• Your goal: Copy out all lines of the records in which the word "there" appears.
● ● ●
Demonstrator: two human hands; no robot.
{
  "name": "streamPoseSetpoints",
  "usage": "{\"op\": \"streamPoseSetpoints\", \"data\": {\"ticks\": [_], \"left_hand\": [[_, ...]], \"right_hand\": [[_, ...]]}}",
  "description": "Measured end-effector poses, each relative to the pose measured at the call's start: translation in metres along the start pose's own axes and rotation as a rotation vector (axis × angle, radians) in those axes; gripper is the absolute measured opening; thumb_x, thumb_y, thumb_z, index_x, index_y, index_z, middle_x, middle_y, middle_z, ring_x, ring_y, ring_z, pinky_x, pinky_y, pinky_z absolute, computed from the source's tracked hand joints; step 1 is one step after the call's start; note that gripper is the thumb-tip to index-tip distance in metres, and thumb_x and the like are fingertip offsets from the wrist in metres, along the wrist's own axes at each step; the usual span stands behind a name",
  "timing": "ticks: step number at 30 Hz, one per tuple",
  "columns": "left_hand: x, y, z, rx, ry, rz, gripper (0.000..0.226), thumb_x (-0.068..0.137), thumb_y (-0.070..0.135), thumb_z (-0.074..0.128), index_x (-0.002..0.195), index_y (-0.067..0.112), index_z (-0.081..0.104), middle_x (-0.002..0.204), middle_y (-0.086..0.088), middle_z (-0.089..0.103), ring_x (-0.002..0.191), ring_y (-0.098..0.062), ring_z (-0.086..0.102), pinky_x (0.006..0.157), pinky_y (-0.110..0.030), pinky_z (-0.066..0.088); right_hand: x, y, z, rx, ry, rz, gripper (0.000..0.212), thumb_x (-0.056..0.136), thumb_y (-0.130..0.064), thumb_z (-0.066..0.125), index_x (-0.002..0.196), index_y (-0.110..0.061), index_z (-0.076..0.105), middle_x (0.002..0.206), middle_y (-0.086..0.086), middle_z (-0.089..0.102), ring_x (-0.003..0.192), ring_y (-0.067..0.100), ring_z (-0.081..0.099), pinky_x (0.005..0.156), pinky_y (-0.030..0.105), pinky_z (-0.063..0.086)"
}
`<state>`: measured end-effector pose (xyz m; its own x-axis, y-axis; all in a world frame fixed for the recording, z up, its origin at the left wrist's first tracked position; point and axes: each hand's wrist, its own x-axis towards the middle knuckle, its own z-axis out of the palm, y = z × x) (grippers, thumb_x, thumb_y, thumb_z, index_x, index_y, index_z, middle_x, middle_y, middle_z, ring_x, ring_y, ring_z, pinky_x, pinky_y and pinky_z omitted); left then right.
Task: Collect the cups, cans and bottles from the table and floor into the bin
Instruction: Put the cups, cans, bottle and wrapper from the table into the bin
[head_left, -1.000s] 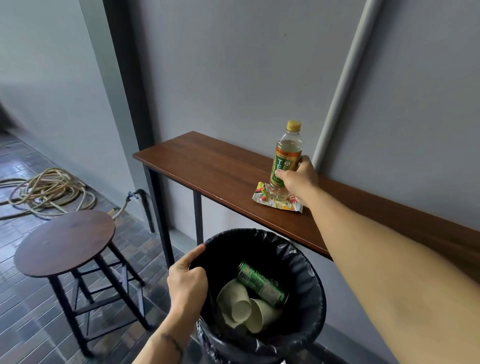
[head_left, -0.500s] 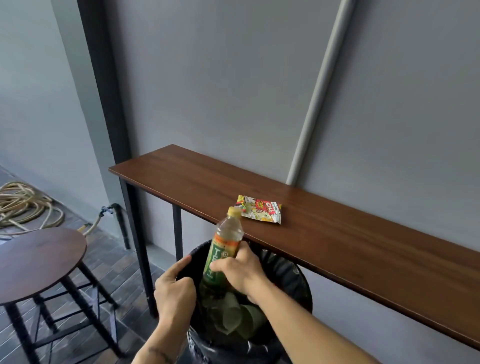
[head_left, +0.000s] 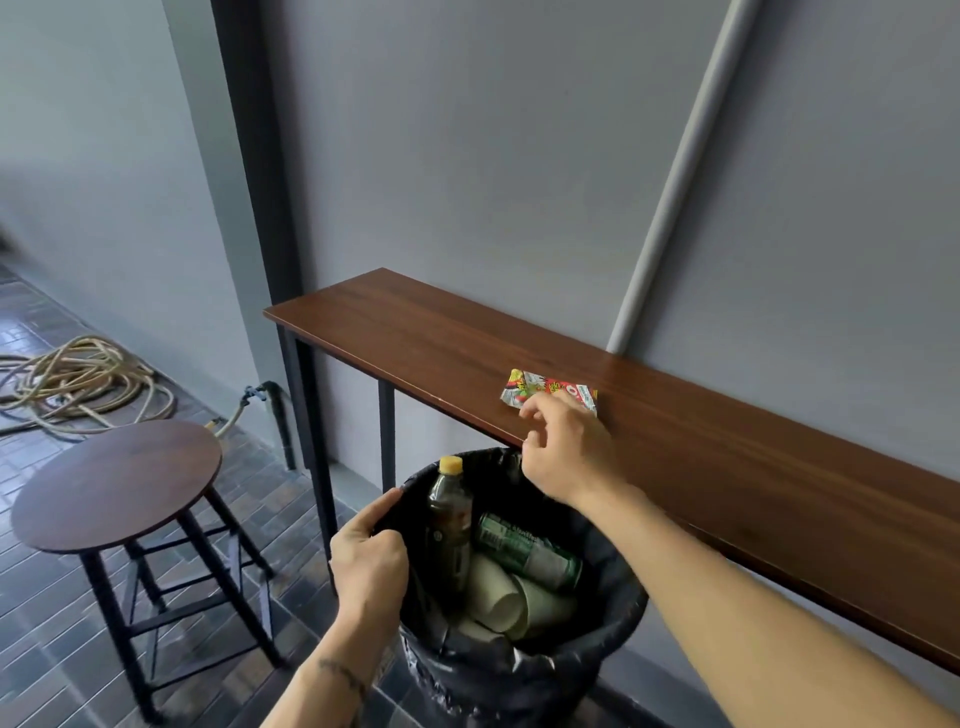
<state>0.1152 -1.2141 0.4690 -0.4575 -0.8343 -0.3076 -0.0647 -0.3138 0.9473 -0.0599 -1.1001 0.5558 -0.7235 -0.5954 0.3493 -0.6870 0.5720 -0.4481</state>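
Head view: we see the bottle (head_left: 448, 525) standing nearly upright inside the bin (head_left: 618, 618), yellow cap just above the rim, beside 1 green can (head_left: 530, 550) and pale paper cups (head_left: 511, 597). Our left hand (head_left: 370, 564) grips the bin's black liner at the near-left rim, fingers curled closed on it. Our right hand (head_left: 569, 452) hangs over the table (head_left: 727, 467) edge, fingers loosely spread, empty, fingertips just by a colourful wrapper (head_left: 545, 391)

Your bin (head_left: 618, 618), lined with a black bag, sits below the table (head_left: 727, 467) edge. Inside you see an upright yellow-capped bottle (head_left: 450, 525), a green can (head_left: 530, 550) lying on its side, and pale cups (head_left: 511, 605).
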Motion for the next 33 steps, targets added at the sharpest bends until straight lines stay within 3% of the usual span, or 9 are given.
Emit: {"op": "streamPoseSetpoints", "data": {"ticks": [2, 6, 8, 11, 15, 20, 22, 28, 33], "left_hand": [[0.001, -0.001, 0.001, -0.005, 0.010, -0.001, 0.072, 0.065, -0.010, 0.037, 0.109, 0.029, 0.079, 0.101, 0.006, 0.079, 0.095, -0.015, 0.074, 0.087, -0.037, 0.061], [0.001, -0.003, 0.003, -0.019, 0.026, -0.008, 0.070, 0.070, -0.015, 0.037, 0.111, 0.023, 0.079, 0.102, 0.005, 0.079, 0.098, -0.017, 0.073, 0.090, -0.037, 0.060], [0.004, -0.007, 0.003, -0.027, 0.019, -0.015, 0.070, 0.070, -0.015, 0.037, 0.112, 0.023, 0.079, 0.104, 0.003, 0.078, 0.098, -0.018, 0.074, 0.090, -0.039, 0.060], [0.009, -0.011, 0.005, -0.021, 0.012, -0.037, 0.070, 0.069, -0.015, 0.039, 0.110, 0.026, 0.079, 0.105, 0.003, 0.078, 0.099, -0.020, 0.074, 0.089, -0.041, 0.060], [0.010, -0.014, 0.008, 0.022, 0.015, -0.032, 0.072, 0.068, -0.011, 0.038, 0.109, 0.031, 0.078, 0.105, 0.005, 0.078, 0.101, -0.020, 0.072, 0.090, -0.040, 0.060], [0.010, -0.015, 0.011, 0.018, 0.017, -0.033, 0.068, 0.074, -0.017, 0.039, 0.111, 0.024, 0.079, 0.106, 0.003, 0.077, 0.103, -0.020, 0.071, 0.092, -0.041, 0.059], [0.011, -0.019, 0.011, 0.009, 0.014, -0.031, 0.070, 0.071, -0.016, 0.039, 0.108, 0.027, 0.080, 0.103, 0.004, 0.078, 0.102, -0.020, 0.072, 0.091, -0.041, 0.059], [0.001, -0.019, 0.011, 0.013, 0.003, -0.011, 0.070, 0.072, -0.016, 0.038, 0.109, 0.027, 0.079, 0.103, 0.005, 0.078, 0.101, -0.020, 0.072, 0.087, -0.040, 0.061], [-0.007, -0.023, 0.003, 0.005, -0.025, 0.000, 0.067, 0.077, -0.019, 0.039, 0.115, 0.022, 0.077, 0.108, -0.001, 0.077, 0.099, -0.021, 0.073, 0.081, -0.041, 0.063]], "right_hand": [[0.024, 0.020, -0.010, -0.139, -0.019, 0.034, 0.040, 0.080, -0.014, 0.052, 0.118, -0.023, 0.061, 0.125, 0.004, 0.057, 0.116, 0.027, 0.050, 0.094, 0.035, 0.043], [0.048, 0.049, -0.012, -0.234, -0.389, 0.306, 0.070, 0.083, -0.019, 0.048, 0.148, -0.039, 0.035, 0.158, 0.001, 0.033, 0.139, 0.034, 0.034, 0.111, 0.047, 0.033], [0.049, 0.057, -0.004, -0.251, -0.429, 0.324, 0.070, 0.084, -0.020, 0.048, 0.150, -0.039, 0.033, 0.158, 0.001, 0.033, 0.139, 0.033, 0.033, 0.112, 0.050, 0.031], [0.045, 0.060, 0.008, -0.351, -0.323, 0.244, 0.056, 0.088, -0.024, 0.048, 0.143, -0.031, 0.046, 0.145, 0.003, 0.043, 0.128, 0.031, 0.040, 0.102, 0.044, 0.038], [0.036, 0.064, 0.011, -0.403, -0.153, 0.090, 0.031, 0.089, -0.022, 0.050, 0.116, -0.019, 0.066, 0.115, 0.005, 0.057, 0.106, 0.030, 0.050, 0.087, 0.040, 0.047], [-0.010, 0.039, 0.011, -0.244, -0.012, -0.097, 0.017, 0.086, -0.021, 0.048, 0.085, -0.014, 0.063, 0.089, 0.001, 0.060, 0.084, 0.026, 0.054, 0.064, 0.034, 0.047], [-0.045, 0.027, 0.015, -0.231, -0.088, -0.168, 0.010, 0.083, -0.021, 0.048, 0.079, -0.014, 0.055, 0.086, 0.001, 0.057, 0.083, 0.025, 0.052, 0.062, 0.033, 0.045], [-0.110, 0.015, 0.025, -0.334, -0.799, -0.004, 0.020, 0.081, -0.031, 0.059, 0.083, -0.011, 0.060, 0.094, 0.009, 0.064, 0.091, 0.036, 0.061, 0.071, 0.038, 0.048], [-0.118, 0.028, 0.017, -0.262, -0.644, 0.059, 0.046, 0.085, -0.043, 0.055, 0.126, -0.024, 0.060, 0.126, 0.002, 0.058, 0.118, 0.028, 0.054, 0.094, 0.043, 0.048]]}}
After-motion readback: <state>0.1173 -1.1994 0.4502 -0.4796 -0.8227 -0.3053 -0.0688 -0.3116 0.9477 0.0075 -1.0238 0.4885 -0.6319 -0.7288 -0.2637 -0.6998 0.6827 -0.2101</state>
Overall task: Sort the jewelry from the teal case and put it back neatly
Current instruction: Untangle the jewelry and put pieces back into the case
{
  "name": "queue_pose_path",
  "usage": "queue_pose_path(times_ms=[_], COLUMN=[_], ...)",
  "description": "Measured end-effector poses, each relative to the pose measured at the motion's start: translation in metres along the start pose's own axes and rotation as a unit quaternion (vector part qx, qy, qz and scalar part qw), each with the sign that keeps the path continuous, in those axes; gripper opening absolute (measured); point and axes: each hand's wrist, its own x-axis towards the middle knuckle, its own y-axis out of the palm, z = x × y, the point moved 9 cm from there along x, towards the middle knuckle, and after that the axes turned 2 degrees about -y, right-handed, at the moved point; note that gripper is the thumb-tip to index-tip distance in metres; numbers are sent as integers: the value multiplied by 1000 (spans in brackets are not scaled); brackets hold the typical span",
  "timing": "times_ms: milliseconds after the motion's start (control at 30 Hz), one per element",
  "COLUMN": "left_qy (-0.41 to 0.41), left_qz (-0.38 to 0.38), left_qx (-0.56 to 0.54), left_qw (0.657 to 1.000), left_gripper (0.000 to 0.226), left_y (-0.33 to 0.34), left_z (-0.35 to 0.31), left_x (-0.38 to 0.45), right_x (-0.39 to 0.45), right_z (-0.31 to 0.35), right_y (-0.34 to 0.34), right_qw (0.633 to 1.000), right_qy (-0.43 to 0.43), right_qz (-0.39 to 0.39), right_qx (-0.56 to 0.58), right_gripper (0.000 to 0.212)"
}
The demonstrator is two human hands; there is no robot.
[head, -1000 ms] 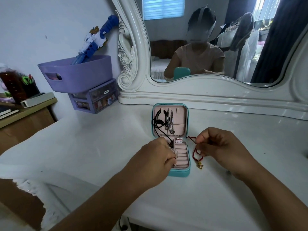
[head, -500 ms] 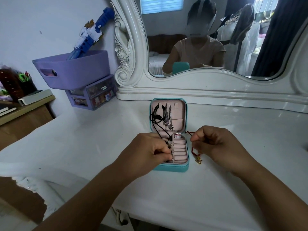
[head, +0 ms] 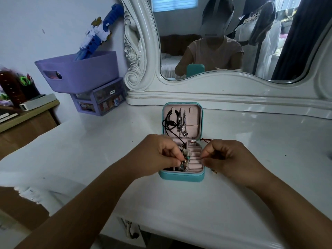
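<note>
- The left hand (head: 158,155) has its fingers curled, the fingertips pinching a beaded bracelet (head: 186,159) over the near left compartment of the open teal jewelry case (head: 181,176).
- The right hand (head: 228,159), just right of the case, is clenched round a red cord (head: 206,140); a small gold charm (head: 214,171) peeks out beneath it.
- Beyond both hands, the case's raised lid holds a black cord (head: 168,123) and silver chains (head: 182,123).
- Pink ring rolls (head: 195,159) lie between the two hands.
- The case sits on a white dressing table (head: 89,150), before a mirror (head: 233,42).
- Far left of the left hand stands a purple basket (head: 80,72).
</note>
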Motion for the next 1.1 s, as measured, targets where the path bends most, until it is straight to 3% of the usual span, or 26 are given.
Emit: queue_pose_path(times_ms=[100, 233, 467, 600, 733, 833, 967, 1100], left_qy=[44, 56, 132, 110, 36, -8, -48, -42], left_qz=[-26, -31, -46, -97, -131, -86, -38, -28], left_qx=[81, 66, 180, 134, 83, 36, 75, 83], left_qw=[995, 996, 974, 980, 987, 996, 995, 995], left_gripper=[21, 19, 27, 19, 14, 3, 8, 12], left_y=[-2, 2, 12, 14, 10, 11, 13, 12], left_z=[-8, -12, -32, -24, -1, 0, -4, -10], left_x=[1, -5, -17, -15, -12, -8, -1, 2], right_x=[0, 0, 0, -1, -2, -1, -2, -1], right_z=[-1, -1, 0, 0, 4, 4, 5, 3], right_y=[0, 0, 0, -2, -4, -4, -4, -3], right_qw=[1000, 1000, 1000, 1000, 998, 998, 998, 998], right_qy=[-4, -8, -16, -14, -39, -43, -47, -46], right_qz=[0, 1, -3, -12, -17, -14, -10, -11], right_qx=[0, 2, -14, -24, -50, -45, -44, -42], right_gripper=[13, 17, 21, 22, 22, 17, 24, 18])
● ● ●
• Reply to the exercise:
  "description": "Measured end-effector poses, each relative to the pose measured at the motion's start: translation in metres along the start pose's own axes and rotation as a unit quaternion (vector part qx, qy, qz and scalar part qw), each with the sign that keeps the path continuous, in those axes; gripper opening absolute (measured); point and axes: each hand's wrist, its own x-axis towards the middle knuckle, its own y-axis out of the palm, z = x × y, the point moved 9 cm from there along x, towards the middle knuckle, and after that the axes turned 2 degrees about -y, right-handed, at the moved point; note that gripper is the thumb-tip to index-tip distance in metres; numbers are sent as integers: the value multiplied by 1000 (spans in brackets are not scaled); brackets hold the typical span",
The demonstrator is two human hands; there is no robot.

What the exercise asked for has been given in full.